YOUR ASSIGNMENT: Pick every line from the data that holds the word "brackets".

PROVIDED DATA:
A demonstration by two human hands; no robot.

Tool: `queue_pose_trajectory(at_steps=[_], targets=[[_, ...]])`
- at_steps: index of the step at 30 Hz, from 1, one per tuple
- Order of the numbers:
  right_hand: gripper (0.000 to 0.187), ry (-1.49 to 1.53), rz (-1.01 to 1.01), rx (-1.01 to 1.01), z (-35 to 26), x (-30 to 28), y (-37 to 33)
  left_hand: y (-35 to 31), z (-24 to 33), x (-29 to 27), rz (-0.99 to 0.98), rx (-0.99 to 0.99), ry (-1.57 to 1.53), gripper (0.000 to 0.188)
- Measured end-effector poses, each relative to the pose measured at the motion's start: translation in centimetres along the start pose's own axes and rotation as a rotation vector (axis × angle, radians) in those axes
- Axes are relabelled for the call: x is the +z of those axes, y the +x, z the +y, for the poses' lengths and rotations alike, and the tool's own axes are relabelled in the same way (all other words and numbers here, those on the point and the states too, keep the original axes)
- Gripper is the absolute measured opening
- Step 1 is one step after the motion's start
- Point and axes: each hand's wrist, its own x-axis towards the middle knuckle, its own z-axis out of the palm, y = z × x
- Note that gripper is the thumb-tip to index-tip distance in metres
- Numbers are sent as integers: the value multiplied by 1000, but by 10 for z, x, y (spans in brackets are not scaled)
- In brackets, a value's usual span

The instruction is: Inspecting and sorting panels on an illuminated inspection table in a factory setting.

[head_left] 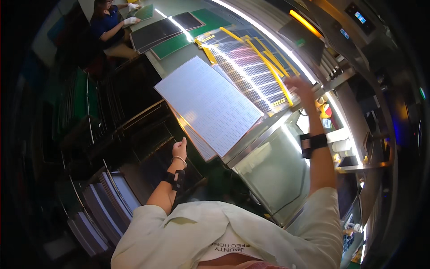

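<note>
We have white dotted sheets [208, 107] stacked askew on the workbench [166, 66], overhanging its near edge. Our left hand [180, 149] curls just beside their left edge, one digit raised; we cannot tell whether it grips anything. Our right hand [303, 88], blurred, spreads its fingers near yellow-bordered patterned films [248, 67]. Beyond, a gloved co-worker [106, 26] holds a green board [144, 12].
</note>
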Motion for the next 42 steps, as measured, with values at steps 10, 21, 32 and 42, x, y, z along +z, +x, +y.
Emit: queue_pose_trajectory(at_steps=[10,21,32,42], targets=[[57,-698,-130,610,174,139,-58,-4,39,60,-113,-104,-696,40],[24,46,-350,655,77,137,-92,-37,47,20,-140,-83,-516,83],[19,254,-620,290,-41,223,-146,-269,-11,-161,-149,224,-1136,38],[30,253,-1216,128,-145,382,-172,-622,-145,-278,1471,119,-1013,31]])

RESULT BELOW:
- Numbers are sent as integers: the value multiplied by 1000, but by 10 for z, x, y (spans in brackets are not scaled)
- In brackets, a value's usual span

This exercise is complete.